Those shared environments often take the form of a real-world public space, what the sociologist Ray Oldenburg famously called the third place — a connective environment distinct from the more insular world of home or office, such as, a coffeehouse.
The eighteenth-century English coffeehouse fertilised countless Enlightenment-era innovations; everything from the science of electricity, to the insurance industry, to democracy itself.
Freud maintained a celebrated salon Wednesday nights at 19 Berggasse in Vienna, where physicians, philosophers, and scientists gathered to help shape the emerging field of psychoanalysis.
Think, too, of the Paris cafés where so much of modernism was born. Or the legendary Homebrew Computer Club in the 1970s, where a ragtag assemblage of amateur hobbyists, teenagers, digital entrepreneurs, and academic scientists managed to spark the personal computer revolution.
Participants flock to these spaces partly for the camaraderie of others who share their passions, and no doubt that support network increases the engagement and productivity of the group.
But encouragement does not necessarily lead to creativity. Instead, collisions do. The collisions that happen when different fields of expertise converge in some shared physical or intellectual space. That’s where the true sparks fly.
It is an oft-told story that Darwin delayed publishing his theory of evolution because he feared the controversy it would unleash, particularly after the death of his beloved daughter Annie traumatised his religious wife, Emma.
But Darwin also had an immense number of side interests to distract him from his opus: he studied coral reefs, bred pigeons, performed elaborate taxonomical studies of beetles and barnacles, wrote important papers on the geology of South America, spent years researching the impact of earthworms on the soil.
None of these passions were central to the argument that would eventually be published as On the Origin of Species, but each contributed useful links of association and expertise to the problem of evolution.

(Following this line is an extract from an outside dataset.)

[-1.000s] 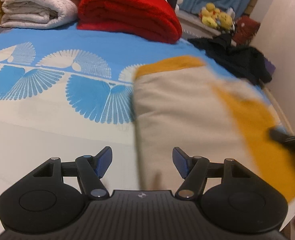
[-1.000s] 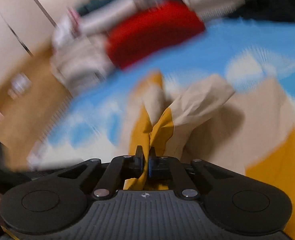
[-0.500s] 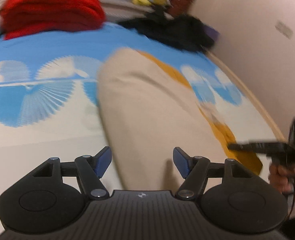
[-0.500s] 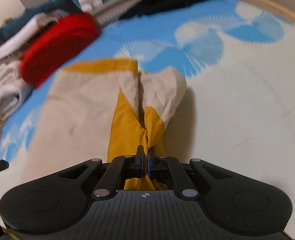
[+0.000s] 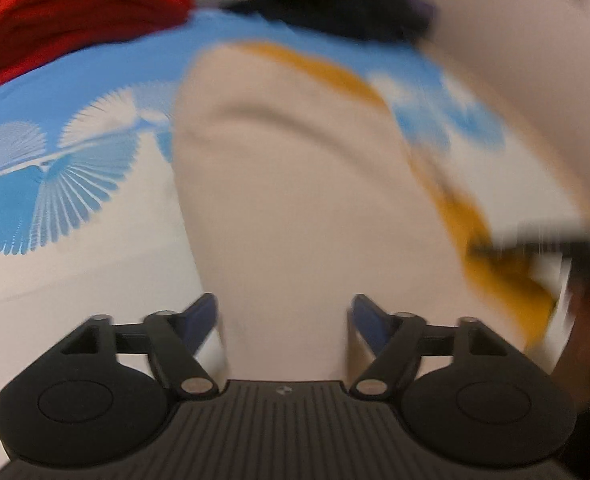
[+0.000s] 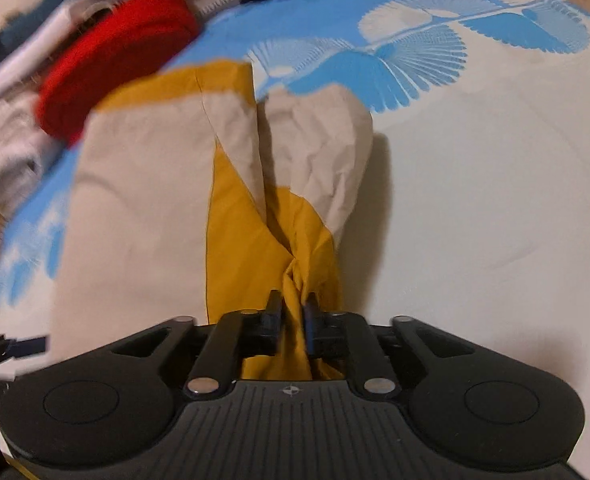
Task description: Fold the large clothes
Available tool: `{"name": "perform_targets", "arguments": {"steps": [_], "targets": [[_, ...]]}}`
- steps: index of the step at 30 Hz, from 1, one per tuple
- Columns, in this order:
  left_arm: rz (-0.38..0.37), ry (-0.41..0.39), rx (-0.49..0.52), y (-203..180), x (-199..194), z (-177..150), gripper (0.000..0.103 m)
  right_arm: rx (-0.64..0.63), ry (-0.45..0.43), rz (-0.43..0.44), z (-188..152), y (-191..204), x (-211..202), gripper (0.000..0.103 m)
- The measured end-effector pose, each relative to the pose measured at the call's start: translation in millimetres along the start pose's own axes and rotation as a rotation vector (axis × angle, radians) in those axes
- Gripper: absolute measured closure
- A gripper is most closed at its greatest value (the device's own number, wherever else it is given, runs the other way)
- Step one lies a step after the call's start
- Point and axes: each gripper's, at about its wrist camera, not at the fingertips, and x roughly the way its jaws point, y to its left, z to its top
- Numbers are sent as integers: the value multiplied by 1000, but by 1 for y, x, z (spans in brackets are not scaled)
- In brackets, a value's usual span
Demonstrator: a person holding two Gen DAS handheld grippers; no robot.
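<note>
Red folded fabric (image 5: pixel 79 12) sits at the upper left of the left wrist view, on the blue-and-white bedsheet (image 5: pixel 55 160). Centre frame lies the beige and mustard garment (image 5: pixel 295 200), spread flat; the left gripper (image 5: pixel 285 316) hovers over its near edge, jaws just opened wide and gripping nothing. In the right wrist view the right gripper (image 6: pixel 293 314) has just parted its jaws; a bunched mustard fold stands between them, no longer pinched.
</note>
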Motion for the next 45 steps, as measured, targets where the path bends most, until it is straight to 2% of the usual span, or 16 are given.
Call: {"name": "perform_targets", "arguments": {"steps": [1, 3, 7, 17, 20, 22, 23, 25, 27, 29, 33, 35, 37, 39, 41, 45], "targets": [[4, -22, -57, 8, 1, 6, 11, 8, 10, 3, 0, 0, 3, 43], [29, -27, -155, 27, 12, 17, 11, 7, 48, 11, -2, 1, 10, 41], [36, 20, -277, 55, 43, 27, 11, 3, 66, -7, -2, 1, 22, 38], [-92, 56, -411, 78, 95, 45, 9, -5, 62, -27, -3, 4, 32, 35], [-140, 64, -442, 80, 113, 46, 7, -20, 57, -25, -5, 9, 33, 45], [-158, 62, -455, 81, 123, 47, 7, -32, 49, -14, -5, 13, 33, 61], [-161, 54, -460, 82, 126, 47, 8, -35, 47, -9, -6, 15, 32, 64], [-165, 32, -458, 84, 128, 48, 21, -37, 38, -8, -5, 20, 32, 73], [-148, 1, -422, 83, 121, 54, 54, -47, 21, -3, -4, 28, 33, 78], [-137, -43, -390, 88, 102, 66, 69, -77, -9, 26, -2, 41, 31, 81], [-54, -131, -342, 115, 59, 84, 66, -127, -43, 138, 5, 79, 39, 87], [10, -137, -323, 139, 45, 84, 57, -144, -45, 172, 6, 105, 51, 88], [75, -120, -356, 168, 34, 81, 54, -176, -52, 184, 5, 133, 63, 88], [155, -107, -393, 199, 20, 74, 48, -203, -50, 177, 3, 154, 73, 89], [186, -100, -398, 216, 3, 70, 46, -215, -36, 166, 3, 166, 80, 88], [150, -62, -284, 206, -18, 56, 46, -263, -25, 81, 0, 178, 85, 87]]}}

The same eclectic pattern appears in countless other biographies. One such example is the English physician John Snow — who is considered one of the founders of modern epidemiology, in part because of his work in tracing the source of a cholera outbreak in Soho, London, in 1854.
While Snow was solving the mystery of cholera in the streets of London in the 1850s, he was also inventing state-of-the-art technology for the administration of ether, publishing research on lead poisoning and the resuscitation of stillborn children, yet all the while tending to his patients as a general practitioner.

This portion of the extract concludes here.